The unique secretome profile of 3D TGO-CM made it a successful priming cocktail to enhance DPSCs-based early pulp regeneration.

We prepared CM of 3D ex vivo cultured tooth germ organs (3D TGO-CM) and CM of 2D cultured tooth germ cells (2D TGC-CM) and applied them to prime DPSCs. Influences on cell behaviours and protein profiles of CMs were compared. In vivo pulp regeneration of CMs-primed DPSCs was explored using a tooth root fragment model on nude mice.

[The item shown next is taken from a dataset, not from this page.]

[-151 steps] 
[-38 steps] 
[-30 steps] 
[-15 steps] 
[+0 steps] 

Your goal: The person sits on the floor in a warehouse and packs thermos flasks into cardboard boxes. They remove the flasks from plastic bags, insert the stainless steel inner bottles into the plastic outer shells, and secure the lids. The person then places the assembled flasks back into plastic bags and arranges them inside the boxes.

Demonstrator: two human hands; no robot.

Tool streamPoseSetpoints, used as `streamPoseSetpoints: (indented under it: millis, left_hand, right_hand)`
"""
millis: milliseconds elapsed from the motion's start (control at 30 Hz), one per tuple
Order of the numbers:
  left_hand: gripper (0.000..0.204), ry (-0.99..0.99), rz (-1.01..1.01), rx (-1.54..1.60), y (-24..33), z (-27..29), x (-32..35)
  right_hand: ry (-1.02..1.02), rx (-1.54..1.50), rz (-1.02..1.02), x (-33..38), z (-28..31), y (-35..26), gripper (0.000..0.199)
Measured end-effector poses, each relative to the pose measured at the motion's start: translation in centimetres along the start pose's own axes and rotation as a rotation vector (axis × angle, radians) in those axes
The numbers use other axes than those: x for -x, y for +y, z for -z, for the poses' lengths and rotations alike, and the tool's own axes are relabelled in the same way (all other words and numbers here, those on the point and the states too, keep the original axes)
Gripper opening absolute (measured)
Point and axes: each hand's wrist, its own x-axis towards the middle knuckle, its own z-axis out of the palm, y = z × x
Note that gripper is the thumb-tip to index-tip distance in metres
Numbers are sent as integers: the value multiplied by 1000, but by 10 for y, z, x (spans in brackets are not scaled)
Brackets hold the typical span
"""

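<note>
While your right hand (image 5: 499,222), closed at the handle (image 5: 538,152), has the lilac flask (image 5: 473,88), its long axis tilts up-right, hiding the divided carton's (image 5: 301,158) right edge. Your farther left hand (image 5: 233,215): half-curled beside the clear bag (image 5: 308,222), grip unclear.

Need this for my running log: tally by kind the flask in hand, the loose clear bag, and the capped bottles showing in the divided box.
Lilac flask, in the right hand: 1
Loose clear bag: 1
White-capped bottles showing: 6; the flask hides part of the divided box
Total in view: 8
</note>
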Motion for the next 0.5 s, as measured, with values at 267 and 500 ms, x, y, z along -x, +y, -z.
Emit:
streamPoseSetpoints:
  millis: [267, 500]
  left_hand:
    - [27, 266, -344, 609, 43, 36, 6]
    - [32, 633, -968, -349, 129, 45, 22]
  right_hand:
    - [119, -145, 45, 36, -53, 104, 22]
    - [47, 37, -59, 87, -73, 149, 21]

TGO-CM enhanced DPSCs proliferation, migration, in vitro mineralization, odontogenic differentiation, and angiogenesis performances. The TGO-CM group generated superior pulp structures, more odontogenic cells attachment, and enhanced vasculature at 4 weeks post-surgery, compared with the TGC-CM group. Secretome analysis revealed that TGO-CM contained more odontogenic and angiogenic growth factors and fewer pro-inflammatory cytokines. Mechanisms leading to the differential CM profiles may be attributed to the cytokine-cytokine receptor interaction and PI3K-Akt signalling pathway. Conclusions: The unique secretome profile of 3D TGO-CM made it a successful priming cocktail to enhance DPSCs-based early pulp regeneration.